Top of Source information

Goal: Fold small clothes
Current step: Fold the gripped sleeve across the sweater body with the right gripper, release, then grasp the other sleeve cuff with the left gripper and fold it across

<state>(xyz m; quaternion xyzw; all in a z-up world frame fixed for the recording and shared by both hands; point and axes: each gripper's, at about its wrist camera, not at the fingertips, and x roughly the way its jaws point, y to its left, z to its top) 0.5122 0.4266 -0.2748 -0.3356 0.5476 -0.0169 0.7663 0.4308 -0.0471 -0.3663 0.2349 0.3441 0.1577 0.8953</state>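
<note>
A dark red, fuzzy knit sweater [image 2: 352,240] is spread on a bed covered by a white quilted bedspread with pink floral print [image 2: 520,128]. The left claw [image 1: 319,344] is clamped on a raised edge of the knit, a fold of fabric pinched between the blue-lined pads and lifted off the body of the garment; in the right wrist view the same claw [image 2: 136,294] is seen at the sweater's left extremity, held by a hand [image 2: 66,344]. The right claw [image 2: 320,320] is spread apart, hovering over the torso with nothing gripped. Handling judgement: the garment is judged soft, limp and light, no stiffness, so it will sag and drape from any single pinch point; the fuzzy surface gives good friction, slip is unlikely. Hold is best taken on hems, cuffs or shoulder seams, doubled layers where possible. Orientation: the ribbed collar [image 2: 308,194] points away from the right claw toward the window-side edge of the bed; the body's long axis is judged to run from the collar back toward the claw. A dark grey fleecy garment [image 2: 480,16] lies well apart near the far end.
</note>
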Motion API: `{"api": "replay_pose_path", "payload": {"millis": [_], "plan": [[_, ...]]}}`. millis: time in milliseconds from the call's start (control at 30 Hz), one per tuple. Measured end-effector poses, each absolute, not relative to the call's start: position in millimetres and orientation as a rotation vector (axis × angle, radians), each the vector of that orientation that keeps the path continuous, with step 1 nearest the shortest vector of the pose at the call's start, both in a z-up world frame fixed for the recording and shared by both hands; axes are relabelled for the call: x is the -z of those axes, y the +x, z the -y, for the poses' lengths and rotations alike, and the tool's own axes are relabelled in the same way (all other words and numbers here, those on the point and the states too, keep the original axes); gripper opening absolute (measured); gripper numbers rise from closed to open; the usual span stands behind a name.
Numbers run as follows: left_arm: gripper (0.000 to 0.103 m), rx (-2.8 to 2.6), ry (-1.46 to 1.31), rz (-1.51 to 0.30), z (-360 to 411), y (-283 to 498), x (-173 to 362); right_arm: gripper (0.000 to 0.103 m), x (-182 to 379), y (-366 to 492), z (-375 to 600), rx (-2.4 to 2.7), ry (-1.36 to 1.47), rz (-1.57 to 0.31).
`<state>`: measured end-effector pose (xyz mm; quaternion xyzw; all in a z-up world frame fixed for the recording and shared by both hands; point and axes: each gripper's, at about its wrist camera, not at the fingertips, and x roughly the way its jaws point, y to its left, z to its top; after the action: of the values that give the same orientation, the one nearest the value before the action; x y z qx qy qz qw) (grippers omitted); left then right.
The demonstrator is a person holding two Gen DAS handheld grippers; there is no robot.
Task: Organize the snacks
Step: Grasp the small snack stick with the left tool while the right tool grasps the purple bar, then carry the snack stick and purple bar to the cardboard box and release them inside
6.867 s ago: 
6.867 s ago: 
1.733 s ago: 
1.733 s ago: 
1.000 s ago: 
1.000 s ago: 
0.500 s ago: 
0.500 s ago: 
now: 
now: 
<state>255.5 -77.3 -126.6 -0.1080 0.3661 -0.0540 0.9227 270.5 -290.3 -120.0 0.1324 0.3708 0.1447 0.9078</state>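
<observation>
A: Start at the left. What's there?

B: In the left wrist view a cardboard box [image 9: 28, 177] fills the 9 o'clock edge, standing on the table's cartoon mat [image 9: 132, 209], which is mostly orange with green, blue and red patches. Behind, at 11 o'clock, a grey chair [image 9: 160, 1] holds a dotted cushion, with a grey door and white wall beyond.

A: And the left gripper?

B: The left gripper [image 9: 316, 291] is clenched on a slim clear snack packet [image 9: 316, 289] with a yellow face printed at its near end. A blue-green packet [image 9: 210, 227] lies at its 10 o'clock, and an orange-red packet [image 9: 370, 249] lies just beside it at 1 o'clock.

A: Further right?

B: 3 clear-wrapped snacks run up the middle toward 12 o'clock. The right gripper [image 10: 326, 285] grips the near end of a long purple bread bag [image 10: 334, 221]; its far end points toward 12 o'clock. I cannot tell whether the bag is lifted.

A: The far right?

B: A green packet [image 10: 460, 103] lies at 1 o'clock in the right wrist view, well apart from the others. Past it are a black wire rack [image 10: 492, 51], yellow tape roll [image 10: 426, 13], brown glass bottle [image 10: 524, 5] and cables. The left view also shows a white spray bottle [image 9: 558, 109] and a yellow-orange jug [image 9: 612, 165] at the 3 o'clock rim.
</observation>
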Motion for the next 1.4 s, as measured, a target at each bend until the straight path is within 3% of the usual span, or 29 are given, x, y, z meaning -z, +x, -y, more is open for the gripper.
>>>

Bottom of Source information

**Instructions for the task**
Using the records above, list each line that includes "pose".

**Result of this exercise**
Motion API: `{"api": "replay_pose_path", "payload": {"millis": [_], "plan": [[_, ...]]}}`. millis: time in milliseconds from the call's start (control at 30 Hz), one per tuple. Measured end-effector poses, each absolute, not relative to the call's start: position in millimetres and orientation as a rotation vector (axis × angle, radians), each the vector of that orientation that keeps the path continuous, with step 1 nearest the shortest vector of the pose at the call's start, both in a z-up world frame fixed for the recording and shared by both hands; axes are relabelled for the call: x is the -z of those axes, y the +x, z the -y, for the poses' lengths and rotations alike, and the tool's own axes are relabelled in the same way (all other words and numbers here, those on the point and the states too, keep the original axes); gripper opening absolute (measured); gripper numbers rise from closed to open; the usual span stands behind a name.
`<state>`: measured end-effector pose (xyz mm; quaternion xyzw; all in a z-up world frame fixed for the recording and shared by both hands; point and axes: each gripper's, at about its wrist camera, not at the fingertips, and x roughly the way its jaws point, y to its left, z to its top; after the action: of the values that give the same orientation, the one nearest the value before the action; x y z qx qy qz qw) (grippers omitted); left then right.

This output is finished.